#33 – How We Choose Where We Cruise – Part 2

Last month we surveyed the basic principles that guide how cruisers, especially new cruisers, make decisions about where they are going to cruise. Those principals were interests of the crew, activities they want to pursue, personal style, needs from civilization (or not!), recommendations, security, and, of course, the patterns of climate, season, wind direction and current flow.

But interestingly, what really struck me about the reports my Admirals sent me, is to what degree planning is counterbalanced by whim. Cruisers tend to start out with a plan to go to the Caribbean, Mexico, Europe or around the world, but very often plans get radically changed or even abandoned. In fact, a plan is very rarely ONE plan. Ask almost any experienced cruiser where they’re headed, and you will find they have an alphabet soup of plans, “Well, plan A is to do this, BUT Plan B is that and Plan C might be this other.”

“Being an indecisive person,” says Kathy of Hale Kai, whose primary cruising ground is the Caribbean, “I love the cruising lifestyle because we have such flexibility in our decisions about where to be, and I love the Caribbean because we can so easily bounce from English, to French to Spanish cultures. We often don’t plan our season all that far out, and our itinerary is not always logical. We might sail to Venezuela to rendezvous with friends, then back north to Martinique to buy wine, or pop over to Fajardo to get boat supplies from West Marine. What plans we do have are always ‘carved in jell-o.’”
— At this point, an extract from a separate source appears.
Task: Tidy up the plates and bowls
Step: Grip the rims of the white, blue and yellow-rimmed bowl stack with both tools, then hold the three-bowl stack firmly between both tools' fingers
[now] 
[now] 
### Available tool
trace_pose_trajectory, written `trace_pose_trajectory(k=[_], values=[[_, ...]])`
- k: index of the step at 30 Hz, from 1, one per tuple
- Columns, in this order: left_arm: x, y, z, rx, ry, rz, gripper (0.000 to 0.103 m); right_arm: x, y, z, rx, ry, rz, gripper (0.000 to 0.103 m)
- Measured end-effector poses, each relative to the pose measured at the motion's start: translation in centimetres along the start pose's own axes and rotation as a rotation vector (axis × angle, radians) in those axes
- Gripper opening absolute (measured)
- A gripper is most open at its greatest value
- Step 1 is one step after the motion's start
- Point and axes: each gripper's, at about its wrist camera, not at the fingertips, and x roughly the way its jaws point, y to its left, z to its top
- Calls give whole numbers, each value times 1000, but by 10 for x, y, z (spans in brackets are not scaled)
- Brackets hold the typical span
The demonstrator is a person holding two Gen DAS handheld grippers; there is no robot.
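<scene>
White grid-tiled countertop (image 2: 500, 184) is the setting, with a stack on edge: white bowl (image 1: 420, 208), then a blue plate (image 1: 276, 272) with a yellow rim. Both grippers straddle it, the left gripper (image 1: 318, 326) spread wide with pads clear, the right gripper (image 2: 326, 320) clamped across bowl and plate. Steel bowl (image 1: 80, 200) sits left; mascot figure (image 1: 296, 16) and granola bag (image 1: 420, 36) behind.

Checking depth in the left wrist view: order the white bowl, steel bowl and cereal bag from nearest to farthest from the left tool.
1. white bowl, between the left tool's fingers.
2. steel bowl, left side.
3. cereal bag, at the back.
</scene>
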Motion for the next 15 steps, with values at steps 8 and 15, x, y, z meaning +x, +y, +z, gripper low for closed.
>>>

A more extreme example of cruiser spontaneity is the itinerary of Katherine and Craig of Sangaris, writing me from Siracusa, Sicily. After the initial draw of climate and good sailing in the Caribbean, Katherine and Craig pushed through the Panama Canal to the Pacific, where they first went south to Ecuador where a daughter in the Peace Corps gave them an inside track on inland exploration. Then they went north to Mexico where they had an offer to care-take a friend’s house while studying Spanish. Later, while sitting at a dock in San Carlos, Katherine read an article about Europe, and like that, she asked Craig if he wanted to do a trans-Atlantic crossing. He said “sure,” and they started planning their next journey from that day forward! They spent two years traveling the British Isles exploring their own English, Scottish and Irish roots, and now they are cruising the Med, where their course has been crafted by interest in historical and cultural sights but also by economics. “The Med is an expensive place to cruise,” Katherine says, “but, as a destination, Siracusa has proved ‘molto bene,’ because it’s been our cheapest winter storage yet in Europe, with a very well-protected harbor/anchorage for our before and after storage prep, and an interesting place with Greek and Roman ruins, bustling piazzas and an international group of 12+ cruisers to keep us happily distracted!” Along with good food, that pretty much exemplifies typical cruiser criteria!
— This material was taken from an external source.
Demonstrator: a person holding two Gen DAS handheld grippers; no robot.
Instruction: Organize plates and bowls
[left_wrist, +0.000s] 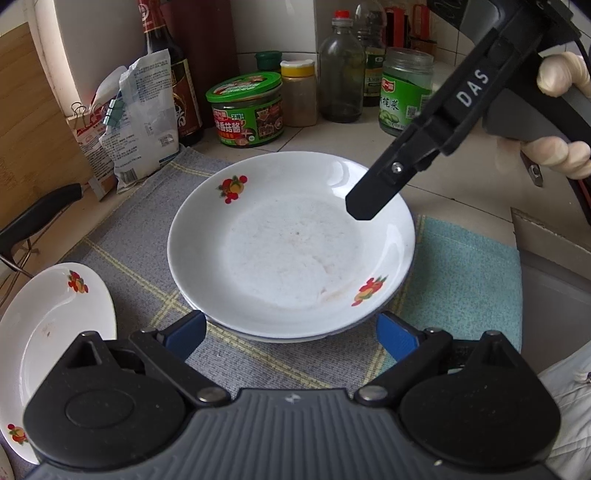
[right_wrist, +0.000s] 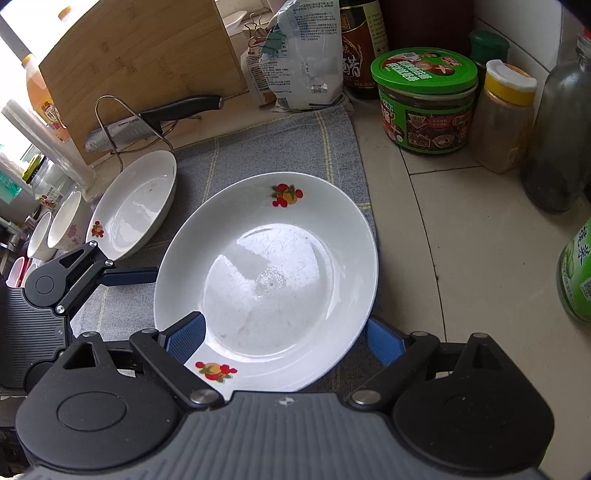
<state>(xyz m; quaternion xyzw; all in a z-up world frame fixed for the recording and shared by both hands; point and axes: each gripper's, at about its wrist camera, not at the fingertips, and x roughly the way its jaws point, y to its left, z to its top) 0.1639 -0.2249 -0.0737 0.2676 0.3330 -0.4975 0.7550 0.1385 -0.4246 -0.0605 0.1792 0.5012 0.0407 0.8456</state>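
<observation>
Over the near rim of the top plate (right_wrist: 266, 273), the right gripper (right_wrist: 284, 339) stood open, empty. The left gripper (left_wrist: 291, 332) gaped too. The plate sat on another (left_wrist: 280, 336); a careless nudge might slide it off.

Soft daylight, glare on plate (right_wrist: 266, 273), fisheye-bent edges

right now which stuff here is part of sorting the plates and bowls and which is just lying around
Job:
- stacked fruit-print plates
- second fruit-print plate
- two small bowls

Lying about:
- green-lidded sauce jar
- spice jar
- knife
- bamboo cutting board
- clipped bags
- soy sauce bottle
</observation>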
When cruisers aren’t couples, they often shift their itineraries to accommodate interests of the crew they’ve recruited. Rachel of Ventana was accommodating crew when she changed her own plans of heading east across the Atlantic when she took on Norwegian Elizabeth who wasn’t interested in backtracking to Europe. Sufficiently interested in the Pacific, Rachel simply changed directions, and the two women have dived their way across. Although Rachel has the final say in planning, when the two women disagree on smaller-scale decisions about when and where to go, they have been known to determine their course “based on the outcome of a backgammon game.”

Even cruisers who do have carefully thought-out long term cruising plans temper them with flexibility. “Randy and I are both planners,” says Sheri of Procyon, from Tasmania “We like to know where we are going tomorrow, next week, next month, next hurricane season and even the next few years. We like warm weather so try to stay ahead of cold seasons, and we fly home at least once a year, so need to know we’ll be in a safe place to leave the boat. Planning well ahead allows us to make high season reservations for marinas, flights and even special events like the Christmas concert and New Year’s Eve cruise we did this year in Sydney. However, we usually have multiple plans on the table at any given time, and having plans doesn’t mean we don’t change them. For example, we’ve enjoyed Australia so much; we think we’ll add another year here!”

Although cruisers love the variety and flexibility of the cruising lifestyle, they often contradict that by falling in love with a place and never leaving, or by leaving and then coming back over and over. Mary and Carl of Camryka chose the Rio Dulce in Guatemala as their first major destination because circumnavigators they’d met said it was their all-time favorite place and they’d read a magazine article describing all its remote wonders. “We wanted to see it before it spoiled. We stayed a year, and when we left, we left reluctantly, convinced we had seen the best first but feeling we really should see what else was out there.” They went back to the US for a bigger boat, spent several years in the Caribbean between Trinidad and Curacao, before the draw of Central America kept “pulling, pulling, pulling” them back.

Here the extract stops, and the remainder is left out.